Tally the lines below containing "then" and report only the total.

-----

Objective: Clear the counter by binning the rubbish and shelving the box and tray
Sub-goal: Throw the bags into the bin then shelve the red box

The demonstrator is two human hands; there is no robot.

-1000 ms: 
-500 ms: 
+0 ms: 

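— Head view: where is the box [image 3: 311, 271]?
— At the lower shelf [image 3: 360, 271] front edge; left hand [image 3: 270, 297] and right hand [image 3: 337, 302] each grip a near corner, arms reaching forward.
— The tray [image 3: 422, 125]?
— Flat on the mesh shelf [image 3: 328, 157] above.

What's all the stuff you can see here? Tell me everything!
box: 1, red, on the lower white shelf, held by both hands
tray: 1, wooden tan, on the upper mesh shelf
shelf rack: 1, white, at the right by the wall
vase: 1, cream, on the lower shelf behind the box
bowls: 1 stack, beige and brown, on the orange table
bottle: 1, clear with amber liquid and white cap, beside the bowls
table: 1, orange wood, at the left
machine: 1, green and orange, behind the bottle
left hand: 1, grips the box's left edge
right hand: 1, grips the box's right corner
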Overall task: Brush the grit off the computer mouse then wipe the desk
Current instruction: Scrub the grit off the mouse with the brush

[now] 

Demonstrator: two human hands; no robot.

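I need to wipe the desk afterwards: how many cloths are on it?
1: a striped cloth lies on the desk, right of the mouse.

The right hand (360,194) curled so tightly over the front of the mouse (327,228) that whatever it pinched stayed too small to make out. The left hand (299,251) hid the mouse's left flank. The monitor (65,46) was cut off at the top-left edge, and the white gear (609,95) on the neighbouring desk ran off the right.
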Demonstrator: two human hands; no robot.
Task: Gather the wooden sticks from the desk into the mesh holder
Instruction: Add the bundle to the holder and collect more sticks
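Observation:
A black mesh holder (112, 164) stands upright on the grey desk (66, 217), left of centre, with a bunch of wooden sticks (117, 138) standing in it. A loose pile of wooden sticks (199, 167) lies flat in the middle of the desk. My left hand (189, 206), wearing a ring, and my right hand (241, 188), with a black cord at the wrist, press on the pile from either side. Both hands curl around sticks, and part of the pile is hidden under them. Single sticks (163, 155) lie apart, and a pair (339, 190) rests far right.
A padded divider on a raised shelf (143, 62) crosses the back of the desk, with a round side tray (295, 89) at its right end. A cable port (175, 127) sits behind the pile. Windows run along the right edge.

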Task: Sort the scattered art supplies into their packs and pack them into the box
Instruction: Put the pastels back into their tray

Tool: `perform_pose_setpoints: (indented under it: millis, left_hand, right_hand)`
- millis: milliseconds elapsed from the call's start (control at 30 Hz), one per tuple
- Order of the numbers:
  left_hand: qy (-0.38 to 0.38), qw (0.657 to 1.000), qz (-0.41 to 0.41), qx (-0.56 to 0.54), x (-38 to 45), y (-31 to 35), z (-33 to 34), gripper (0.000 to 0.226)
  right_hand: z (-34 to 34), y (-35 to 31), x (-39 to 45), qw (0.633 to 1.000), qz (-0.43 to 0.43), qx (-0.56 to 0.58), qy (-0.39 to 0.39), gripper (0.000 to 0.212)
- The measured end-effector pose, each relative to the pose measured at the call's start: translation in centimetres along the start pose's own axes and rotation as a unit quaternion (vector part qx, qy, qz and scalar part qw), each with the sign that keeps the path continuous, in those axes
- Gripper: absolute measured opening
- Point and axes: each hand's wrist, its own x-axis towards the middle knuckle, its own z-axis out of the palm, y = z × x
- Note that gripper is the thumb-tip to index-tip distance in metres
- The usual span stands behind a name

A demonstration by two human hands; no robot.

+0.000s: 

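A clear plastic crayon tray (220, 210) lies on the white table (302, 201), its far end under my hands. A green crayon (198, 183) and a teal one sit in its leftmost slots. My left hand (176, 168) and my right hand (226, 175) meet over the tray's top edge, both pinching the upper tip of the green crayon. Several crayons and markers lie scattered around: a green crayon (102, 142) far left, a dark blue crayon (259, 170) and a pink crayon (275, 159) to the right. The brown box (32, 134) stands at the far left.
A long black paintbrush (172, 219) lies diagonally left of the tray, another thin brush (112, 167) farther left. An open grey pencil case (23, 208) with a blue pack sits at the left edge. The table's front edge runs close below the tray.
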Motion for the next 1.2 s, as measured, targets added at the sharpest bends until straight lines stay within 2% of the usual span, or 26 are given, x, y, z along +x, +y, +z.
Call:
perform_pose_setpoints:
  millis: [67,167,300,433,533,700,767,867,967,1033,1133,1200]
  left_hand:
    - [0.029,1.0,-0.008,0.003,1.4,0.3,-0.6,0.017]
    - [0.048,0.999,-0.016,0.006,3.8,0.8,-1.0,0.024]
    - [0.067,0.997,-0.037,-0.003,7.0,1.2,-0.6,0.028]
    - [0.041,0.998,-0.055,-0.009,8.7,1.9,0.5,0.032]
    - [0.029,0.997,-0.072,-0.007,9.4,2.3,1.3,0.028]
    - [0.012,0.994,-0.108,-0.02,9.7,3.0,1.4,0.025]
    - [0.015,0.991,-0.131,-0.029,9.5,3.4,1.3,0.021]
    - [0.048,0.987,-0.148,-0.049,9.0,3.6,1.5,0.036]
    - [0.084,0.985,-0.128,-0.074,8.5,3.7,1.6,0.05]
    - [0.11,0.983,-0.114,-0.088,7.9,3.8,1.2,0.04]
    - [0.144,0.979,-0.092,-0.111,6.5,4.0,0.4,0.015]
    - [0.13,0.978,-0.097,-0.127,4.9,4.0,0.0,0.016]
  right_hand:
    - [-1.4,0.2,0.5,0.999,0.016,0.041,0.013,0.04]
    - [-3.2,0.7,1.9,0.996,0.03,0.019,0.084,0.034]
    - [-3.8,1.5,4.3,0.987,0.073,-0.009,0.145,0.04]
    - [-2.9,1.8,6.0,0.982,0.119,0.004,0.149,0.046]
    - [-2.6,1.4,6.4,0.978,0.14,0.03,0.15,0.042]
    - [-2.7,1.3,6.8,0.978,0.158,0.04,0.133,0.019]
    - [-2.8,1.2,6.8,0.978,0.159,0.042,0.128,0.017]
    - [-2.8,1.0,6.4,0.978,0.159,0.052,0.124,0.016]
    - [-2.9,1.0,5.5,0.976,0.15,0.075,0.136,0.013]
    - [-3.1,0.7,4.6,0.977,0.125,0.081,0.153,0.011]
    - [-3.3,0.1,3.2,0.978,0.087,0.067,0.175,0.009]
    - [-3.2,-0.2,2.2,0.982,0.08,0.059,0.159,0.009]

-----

> Reply to the task
2